Closed natemakesgames closed 3 years ago

natemakesgames commented 3 years ago

Hi there,

I am developing a non-game utility software for Steam that acts as a launcher for other software. The problem is that I am kind of stuck in a corner where I cant initialize Steamworks, because if I do, my users would have to close all of the software they launched through my launcher to stop seeing "Playing xxxx" as their Steam status (this also prevents Steam from shutting down properly when a user quits Steam).
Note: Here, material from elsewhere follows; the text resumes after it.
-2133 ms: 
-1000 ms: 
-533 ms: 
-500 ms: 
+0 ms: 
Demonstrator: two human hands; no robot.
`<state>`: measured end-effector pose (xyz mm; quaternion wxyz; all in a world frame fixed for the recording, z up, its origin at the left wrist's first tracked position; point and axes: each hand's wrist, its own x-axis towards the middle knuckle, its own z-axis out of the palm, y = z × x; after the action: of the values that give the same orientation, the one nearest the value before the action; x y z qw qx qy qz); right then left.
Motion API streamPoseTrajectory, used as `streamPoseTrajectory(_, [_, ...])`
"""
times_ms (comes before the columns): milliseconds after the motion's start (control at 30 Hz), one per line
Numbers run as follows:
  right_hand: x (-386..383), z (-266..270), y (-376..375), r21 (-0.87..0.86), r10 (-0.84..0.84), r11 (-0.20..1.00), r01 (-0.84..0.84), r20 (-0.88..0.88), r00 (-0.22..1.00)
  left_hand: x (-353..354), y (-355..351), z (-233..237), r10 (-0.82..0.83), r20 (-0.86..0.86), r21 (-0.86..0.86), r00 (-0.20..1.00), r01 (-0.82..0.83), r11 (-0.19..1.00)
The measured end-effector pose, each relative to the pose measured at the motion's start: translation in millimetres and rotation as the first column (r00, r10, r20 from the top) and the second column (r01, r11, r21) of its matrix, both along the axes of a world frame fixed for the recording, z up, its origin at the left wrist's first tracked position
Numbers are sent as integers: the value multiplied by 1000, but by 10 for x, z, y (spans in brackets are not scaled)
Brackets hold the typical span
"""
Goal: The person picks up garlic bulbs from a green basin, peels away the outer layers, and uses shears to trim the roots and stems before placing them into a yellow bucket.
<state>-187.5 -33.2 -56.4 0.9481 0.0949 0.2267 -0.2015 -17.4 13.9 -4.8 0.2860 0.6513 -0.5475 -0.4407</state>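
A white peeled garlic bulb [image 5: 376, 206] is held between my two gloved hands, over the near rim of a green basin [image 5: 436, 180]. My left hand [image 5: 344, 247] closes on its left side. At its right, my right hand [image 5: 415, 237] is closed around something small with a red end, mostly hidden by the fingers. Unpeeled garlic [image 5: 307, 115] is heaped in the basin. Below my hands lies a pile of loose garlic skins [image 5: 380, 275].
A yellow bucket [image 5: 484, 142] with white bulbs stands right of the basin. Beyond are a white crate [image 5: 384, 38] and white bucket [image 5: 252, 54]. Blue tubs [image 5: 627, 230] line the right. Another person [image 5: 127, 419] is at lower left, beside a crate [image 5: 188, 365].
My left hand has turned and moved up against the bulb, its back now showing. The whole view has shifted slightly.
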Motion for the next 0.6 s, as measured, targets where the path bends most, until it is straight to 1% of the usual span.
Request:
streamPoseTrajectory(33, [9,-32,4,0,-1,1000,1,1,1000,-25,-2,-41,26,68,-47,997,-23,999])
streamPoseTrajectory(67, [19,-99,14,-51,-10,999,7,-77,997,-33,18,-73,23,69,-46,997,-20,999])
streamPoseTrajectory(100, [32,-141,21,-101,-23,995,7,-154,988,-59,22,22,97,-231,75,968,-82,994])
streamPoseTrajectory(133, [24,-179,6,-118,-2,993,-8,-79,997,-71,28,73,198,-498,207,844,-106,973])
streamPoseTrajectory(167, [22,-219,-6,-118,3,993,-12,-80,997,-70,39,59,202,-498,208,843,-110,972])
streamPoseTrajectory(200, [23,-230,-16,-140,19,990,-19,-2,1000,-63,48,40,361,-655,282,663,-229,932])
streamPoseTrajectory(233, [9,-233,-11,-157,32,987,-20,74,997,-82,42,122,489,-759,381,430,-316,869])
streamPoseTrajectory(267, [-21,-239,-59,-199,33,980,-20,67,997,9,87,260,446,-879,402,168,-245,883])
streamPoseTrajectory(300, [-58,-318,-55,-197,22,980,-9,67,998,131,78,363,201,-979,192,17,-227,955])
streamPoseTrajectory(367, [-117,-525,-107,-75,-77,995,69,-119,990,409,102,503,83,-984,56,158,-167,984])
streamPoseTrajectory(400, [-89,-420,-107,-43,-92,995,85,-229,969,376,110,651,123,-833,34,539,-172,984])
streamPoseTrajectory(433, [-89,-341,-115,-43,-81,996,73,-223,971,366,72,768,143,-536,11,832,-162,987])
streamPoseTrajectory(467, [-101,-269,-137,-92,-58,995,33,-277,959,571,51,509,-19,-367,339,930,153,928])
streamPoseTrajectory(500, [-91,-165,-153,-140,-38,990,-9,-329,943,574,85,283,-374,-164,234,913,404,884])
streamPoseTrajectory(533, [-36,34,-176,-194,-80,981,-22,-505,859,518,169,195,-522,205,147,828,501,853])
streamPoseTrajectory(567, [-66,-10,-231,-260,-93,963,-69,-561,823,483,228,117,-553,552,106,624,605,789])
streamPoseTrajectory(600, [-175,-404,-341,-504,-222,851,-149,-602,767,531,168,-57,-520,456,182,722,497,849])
I think it's great that Steam tracks child processes in the way that it does, but I think that not allowing developers to override this tracking has caused a ton of problems with little to no upside. Facepunch put it this way:

Steamworks.SteamClient.Shutdown(); Steam won't actually show that you've stopped playing the game at this point. It doesn't do that until the exe and any child processes are closed. It sucks, but that's the way it is.

Source: https://wiki.facepunch.com/steamworks/Installing_For_Unity

I have to agree with Facepunch here: it does "suck", at least for my use case. It also seems to cause a ton of problems for other devs too, and I can't think of a single upside to this. Please correct me if there's an upside Im not seeing. (I did consider security, but not initializing steamworks is a way around this whole thing anyways?)

My proposed solution is to add something like SteamAPI.ForceShutdown, which stops all tracking of child processes, and stops Steam from seeing the game/app as "in-game". I am open to hearing other ideas about how to solve this issue.

If Valve devs are reading this: thank you for the hard work you do! :)

rlabrecque commented 3 years ago

I actually think ForceShutdown would be a generally great addition, not really something I can help with unfortunately though.

Part of the reason why this is the case is for things like game-specific launchers/downloaders where it opens up a spot where you login before the game launches, or can change your graphics settings before launch like Unity games. Unreal games also have multiple executables that steam needs to keep track of, where the first one does some dependency checks. It's also important to note that this functionality exists whether using the Steamworks API or not, as this is functionality in the Steam client itself. Valve does omit certain child proccesses from having games get stuck open, but that list is global for things like if your game opens explorer.exe, or the printing dialog.